What makes me furious is that the politicians working hardest to ban abortions are often the same ones trying to cut the programs that help women not need abortions in the first place: affordable healthcare, food support, housing stability, living wages, paid leave, and childcare. Outlawing abortion doesn’t erase the reasons women seek it. It just forces those reasons into darker, more dangerous corners.
Abortion bans don’t end abortion. They change who gets a safe one. Global public-health bodies are blunt: restricting abortion does not reliably reduce its incidence, but it does increase unsafe abortions and maternal harm.
Wealthy people will always have a means to get an abortion even if it’s illegal. They can travel, pay privately, and hire attorneys if they need to. For the rest of us, if we’re in desperate circumstances that necessitate an abortion, we’ll end up turning to unsafe measures because our lives depend upon it. That’s not moral. That’s class warfare disguised as virtue.

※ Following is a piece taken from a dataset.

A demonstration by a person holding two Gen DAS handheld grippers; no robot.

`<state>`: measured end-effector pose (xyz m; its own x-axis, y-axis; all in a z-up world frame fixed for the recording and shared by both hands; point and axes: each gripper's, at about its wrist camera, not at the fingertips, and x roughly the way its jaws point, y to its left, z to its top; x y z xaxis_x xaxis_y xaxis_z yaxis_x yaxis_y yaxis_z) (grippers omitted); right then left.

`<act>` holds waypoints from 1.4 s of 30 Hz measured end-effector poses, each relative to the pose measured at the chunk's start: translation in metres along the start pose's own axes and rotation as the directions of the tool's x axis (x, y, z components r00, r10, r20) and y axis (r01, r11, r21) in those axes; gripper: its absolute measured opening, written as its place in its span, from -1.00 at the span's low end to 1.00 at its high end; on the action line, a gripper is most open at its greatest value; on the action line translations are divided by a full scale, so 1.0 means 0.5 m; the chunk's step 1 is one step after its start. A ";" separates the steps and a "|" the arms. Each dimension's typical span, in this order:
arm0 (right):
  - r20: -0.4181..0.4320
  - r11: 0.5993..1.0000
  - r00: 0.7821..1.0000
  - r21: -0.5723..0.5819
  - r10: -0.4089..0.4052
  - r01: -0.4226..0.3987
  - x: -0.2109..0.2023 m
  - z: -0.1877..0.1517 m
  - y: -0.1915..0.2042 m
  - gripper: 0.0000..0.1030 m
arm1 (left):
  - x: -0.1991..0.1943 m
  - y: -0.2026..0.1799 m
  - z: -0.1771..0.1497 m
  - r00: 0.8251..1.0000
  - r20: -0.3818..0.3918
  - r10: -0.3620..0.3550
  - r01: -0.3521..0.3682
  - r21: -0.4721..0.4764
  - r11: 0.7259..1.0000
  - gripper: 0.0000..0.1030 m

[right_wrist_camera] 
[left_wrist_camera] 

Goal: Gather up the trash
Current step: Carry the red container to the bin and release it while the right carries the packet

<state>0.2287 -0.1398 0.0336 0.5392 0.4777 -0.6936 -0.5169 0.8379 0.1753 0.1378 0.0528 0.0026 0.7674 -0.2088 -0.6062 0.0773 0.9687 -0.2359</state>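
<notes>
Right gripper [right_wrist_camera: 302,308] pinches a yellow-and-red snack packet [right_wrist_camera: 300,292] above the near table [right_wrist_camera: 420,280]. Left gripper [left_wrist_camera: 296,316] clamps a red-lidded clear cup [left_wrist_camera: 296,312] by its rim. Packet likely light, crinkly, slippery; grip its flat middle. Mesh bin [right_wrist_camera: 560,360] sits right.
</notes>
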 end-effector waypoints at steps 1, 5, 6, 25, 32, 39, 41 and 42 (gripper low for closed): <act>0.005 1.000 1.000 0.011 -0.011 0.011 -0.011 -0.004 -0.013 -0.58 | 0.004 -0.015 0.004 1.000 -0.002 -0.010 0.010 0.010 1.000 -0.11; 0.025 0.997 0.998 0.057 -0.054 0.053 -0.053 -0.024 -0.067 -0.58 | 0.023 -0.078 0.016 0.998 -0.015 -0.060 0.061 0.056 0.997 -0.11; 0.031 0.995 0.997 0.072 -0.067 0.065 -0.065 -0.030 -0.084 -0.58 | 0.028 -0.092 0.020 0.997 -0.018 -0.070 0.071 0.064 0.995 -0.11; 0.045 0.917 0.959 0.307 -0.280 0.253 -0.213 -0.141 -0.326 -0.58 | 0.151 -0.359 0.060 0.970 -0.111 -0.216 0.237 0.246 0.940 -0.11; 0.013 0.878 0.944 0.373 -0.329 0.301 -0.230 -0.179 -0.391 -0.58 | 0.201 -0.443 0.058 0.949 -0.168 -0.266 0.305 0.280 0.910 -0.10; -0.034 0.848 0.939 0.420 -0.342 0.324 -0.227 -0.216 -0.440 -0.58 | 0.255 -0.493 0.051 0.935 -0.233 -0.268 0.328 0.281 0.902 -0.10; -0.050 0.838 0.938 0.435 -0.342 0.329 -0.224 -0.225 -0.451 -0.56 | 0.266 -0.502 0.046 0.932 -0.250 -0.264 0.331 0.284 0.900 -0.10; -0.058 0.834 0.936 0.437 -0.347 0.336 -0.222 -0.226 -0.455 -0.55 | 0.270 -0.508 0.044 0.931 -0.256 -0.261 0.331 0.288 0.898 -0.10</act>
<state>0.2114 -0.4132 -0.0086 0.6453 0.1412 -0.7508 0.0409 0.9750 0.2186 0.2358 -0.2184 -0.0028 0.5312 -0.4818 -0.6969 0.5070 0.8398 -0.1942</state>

And yes, some people say, “Just don’t have sex.” But that advice ignores reality, especially the reality many evangelical women are raised in. I was taught that I was personally responsible for my husband’s faithfulness. That it was my job to fill his needs whenever, however—and whether or not I wanted to. In that culture, abstinence isn’t a simple choice. The integrity of your marriage is treated as depending on your compliance. Saying “just don’t have sex” is not a policy; it’s a refusal to see women’s reality.
So what happens when a girl is too young to safely have a baby? What happens when a child is abused and becomes pregnant? Forcing her to give birth isn’t “pro-life.” It’s forcing her to risk her body, carry trauma she didn’t choose, and then potentially have to co-parent with the man who harmed her. It ties her future to violence. How are we not angrier about that?
I may never choose abortion for myself. That is my right. What I refuse to support is making my trauma and my theology into someone else’s.
You can be morally uneasy about abortion and still refuse to criminalize women. You can value life and still value the living women who carry it. And you can follow your faith without turning it into law.
If you truly want to put an end to abortions, then let’s put an end to government control of women’s bodies and work towards eradicating the reasons women need them.